[INSTRUCTIONS TO FOLLOW] The exercise asks for every line of the data to be reproduced exactly.

[GIVEN DATA]
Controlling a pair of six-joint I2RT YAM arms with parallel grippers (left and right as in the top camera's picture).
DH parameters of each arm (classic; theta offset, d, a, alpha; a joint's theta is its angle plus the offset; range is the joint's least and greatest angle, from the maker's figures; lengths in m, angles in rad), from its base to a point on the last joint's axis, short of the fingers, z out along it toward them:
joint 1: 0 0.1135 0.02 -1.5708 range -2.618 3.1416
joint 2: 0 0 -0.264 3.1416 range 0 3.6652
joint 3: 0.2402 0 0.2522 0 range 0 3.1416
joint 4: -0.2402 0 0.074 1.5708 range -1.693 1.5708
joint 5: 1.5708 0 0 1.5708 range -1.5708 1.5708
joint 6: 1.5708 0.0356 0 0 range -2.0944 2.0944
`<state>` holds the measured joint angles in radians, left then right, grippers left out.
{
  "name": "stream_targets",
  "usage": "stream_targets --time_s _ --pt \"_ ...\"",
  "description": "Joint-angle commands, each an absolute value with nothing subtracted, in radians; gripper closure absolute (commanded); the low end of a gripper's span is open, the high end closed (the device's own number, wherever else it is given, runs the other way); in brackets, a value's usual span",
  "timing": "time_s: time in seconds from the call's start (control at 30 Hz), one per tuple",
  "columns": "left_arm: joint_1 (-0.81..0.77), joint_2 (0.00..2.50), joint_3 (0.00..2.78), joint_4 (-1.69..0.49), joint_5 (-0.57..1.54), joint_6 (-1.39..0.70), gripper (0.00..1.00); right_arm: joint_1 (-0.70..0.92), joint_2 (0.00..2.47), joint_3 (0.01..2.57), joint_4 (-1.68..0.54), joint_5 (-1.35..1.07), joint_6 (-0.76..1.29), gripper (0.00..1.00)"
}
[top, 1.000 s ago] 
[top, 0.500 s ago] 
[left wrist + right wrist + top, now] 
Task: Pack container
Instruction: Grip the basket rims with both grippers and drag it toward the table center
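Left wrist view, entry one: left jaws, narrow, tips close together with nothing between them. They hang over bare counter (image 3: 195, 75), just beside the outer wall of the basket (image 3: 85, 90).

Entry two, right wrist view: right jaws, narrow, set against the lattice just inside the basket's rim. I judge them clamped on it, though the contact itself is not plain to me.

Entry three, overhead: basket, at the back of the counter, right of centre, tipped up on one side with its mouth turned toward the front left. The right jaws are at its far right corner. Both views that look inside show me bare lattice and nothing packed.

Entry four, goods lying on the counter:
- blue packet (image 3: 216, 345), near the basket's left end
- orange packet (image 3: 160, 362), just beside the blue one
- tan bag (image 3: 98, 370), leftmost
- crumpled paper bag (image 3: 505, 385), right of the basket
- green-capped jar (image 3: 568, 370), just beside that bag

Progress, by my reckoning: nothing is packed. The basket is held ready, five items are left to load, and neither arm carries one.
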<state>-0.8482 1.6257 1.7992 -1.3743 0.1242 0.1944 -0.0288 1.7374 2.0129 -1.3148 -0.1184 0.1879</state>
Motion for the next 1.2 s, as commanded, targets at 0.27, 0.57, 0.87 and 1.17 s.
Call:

[ANSWER SPACE]
Controlling a pair of six-joint I2RT YAM arms with parallel grippers (left and right as in the top camera's picture).
DH parameters of each arm (classic; theta offset, d, a, alpha; a joint's theta is its angle plus the offset; range is the joint's least and greatest angle, from the maker's figures; lengths in m, angles in rad), from its base to a point on the last joint's axis, short of the fingers, z out along it toward them:
joint 1: 0 0.1135 0.02 -1.5708 range -2.618 3.1416
joint 2: 0 0 -0.264 3.1416 range 0 3.6652
joint 3: 0.2402 0 0.2522 0 range 0 3.1416
joint 4: -0.2402 0 0.074 1.5708 range -1.693 1.5708
joint 5: 1.5708 0 0 1.5708 range -1.5708 1.5708
joint 6: 1.5708 0.0356 0 0 range -2.0944 2.0944
`<state>` holds the measured joint angles in radians, left then right, grippers left out.
{
  "name": "stream_targets",
  "usage": "stream_targets --time_s _ --pt \"_ ...\"",
  "description": "Joint-angle commands, each an absolute value with nothing subtracted, in radians; gripper closure absolute (commanded); the low end of a gripper's span is open, the high end closed (the device's own number, wherever else it is given, runs the other way); in brackets, a value's usual span",
  "timing": "time_s: time in seconds from the call's start (control at 30 Hz), one per tuple",
  "columns": "left_arm: joint_1 (-0.81..0.77), joint_2 (0.00..2.50), joint_3 (0.00..2.78), joint_4 (-1.69..0.49), joint_5 (-0.57..1.54), joint_6 (-1.39..0.70), gripper (0.00..1.00); right_arm: joint_1 (-0.70..0.92), joint_2 (0.00..2.47), joint_3 (0.01..2.57), joint_4 (-1.68..0.54), joint_5 (-1.35..1.07), joint_6 (-0.76..1.29), gripper (0.00..1.00)"
}
[top, 1.000 s ago] 
[top, 0.500 s ago] 
[left wrist + right wrist + top, now] 
Task: Pack container
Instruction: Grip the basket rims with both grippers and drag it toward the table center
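Left wrist view, entry one: left jaws, narrow, tips close together with nothing between them. They hang over bare counter (image 3: 195, 75), just beside the outer wall of the basket (image 3: 85, 90).

Entry two, right wrist view: right jaws, narrow, set against the lattice just inside the basket's rim. I judge them clamped on it, though the contact itself is not plain to me.

Entry three, overhead: basket, at the back of the counter, right of centre, tipped up on one side with its mouth turned toward the front left. The right jaws are at its far right corner. Both views that look inside show me bare lattice and nothing packed.

Entry four, goods lying on the counter:
- blue packet (image 3: 216, 345), near the basket's left end
- orange packet (image 3: 160, 362), just beside the blue one
- tan bag (image 3: 98, 370), leftmost
- crumpled paper bag (image 3: 505, 385), right of the basket
- green-capped jar (image 3: 568, 370), just beside that bag

Progress, by my reckoning: nothing is packed. The basket is held ready, five items are left to load, and neither arm carries one.
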<state>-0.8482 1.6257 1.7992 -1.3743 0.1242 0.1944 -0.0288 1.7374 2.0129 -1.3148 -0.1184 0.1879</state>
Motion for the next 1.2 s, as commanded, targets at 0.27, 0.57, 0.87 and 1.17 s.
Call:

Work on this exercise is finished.